Il ne nous laisse pas le temps de lui répondre qu'il saute immédiatement au travers de la fenêtre et il tombe entre une des cuves et nos deux cibles. Sa chute fait se fissurer le sol, puis il se relève et fait face aux criminels avec beaucoup de calme.

-Bonjour, tout le monde.

Cette entrée en scène a le don de surprendre tout le monde, à commencer par nous qui ne pensions pas qu'il allait agir aussi vite. Les ouvriers quant à eux, arrêtent leur travail et observent le capitaine tandis que les deux criminels semblent analyser la situation.

-On peut savoir ce que vous faites là ? demande l'elfe.

-Je pourrais vous poser la même question, réponds le capitaine.

-Nous travaillons le métal comme dans tout aciérie...

-Laisse tomber ton charabia, Cirse. Ce gars-là est venu pour nous, dit Héliotrope avec une voix grave qui se répercute dans son armure et au travers de son heaume.

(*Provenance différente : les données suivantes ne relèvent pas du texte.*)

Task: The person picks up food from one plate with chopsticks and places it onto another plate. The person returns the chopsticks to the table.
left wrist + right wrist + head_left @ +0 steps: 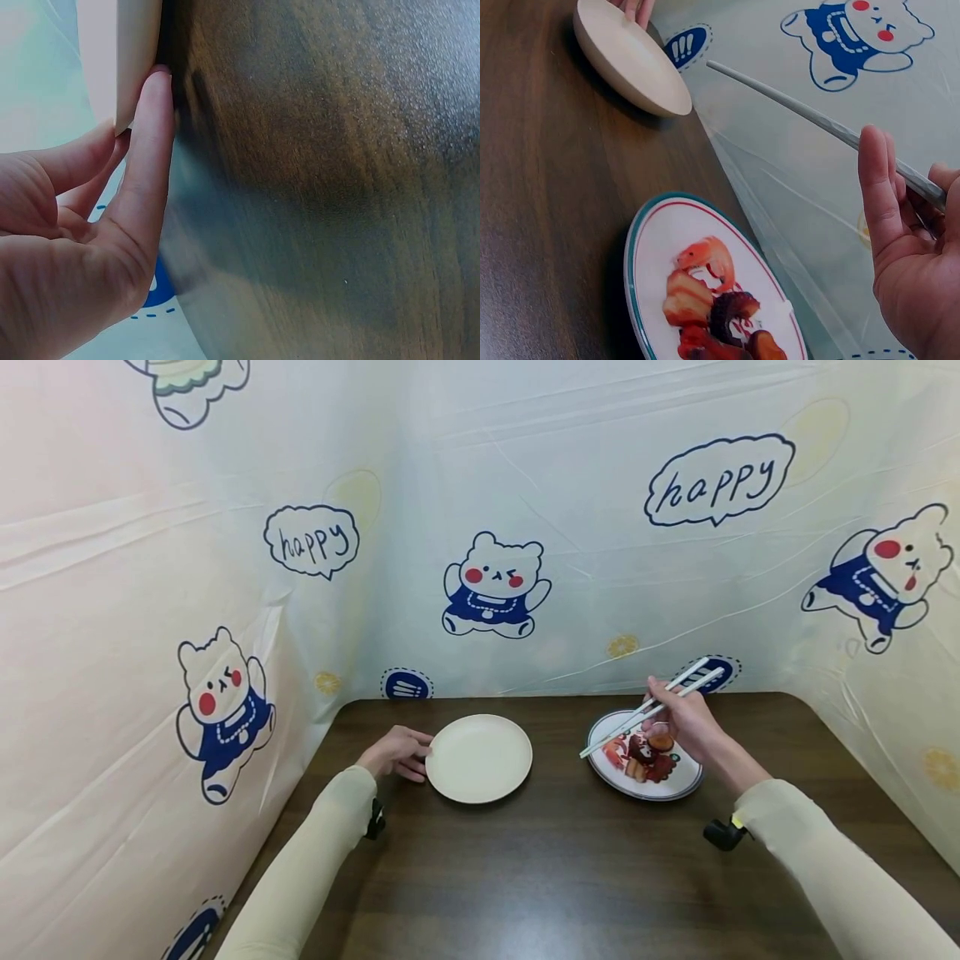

-Ah, dommage. Je pensais que nous aurions pu tenter une approche un peu plus discrète cette-fois-ci, réponds l'elfe déçu.

-Comme avec Roy ?! s'exclame le capitaine.

-En effet, il semble qu'il soit au courant d'un peu trop de chose. Je te laisse t'en charger, poursuit Cirse en laissant son allié avancer.

-Très bien et occupe-toi des autres. Il n'est surement pas venu seul, s'exclame Héliotrope en faisant craquer ses épaules et ses poignées.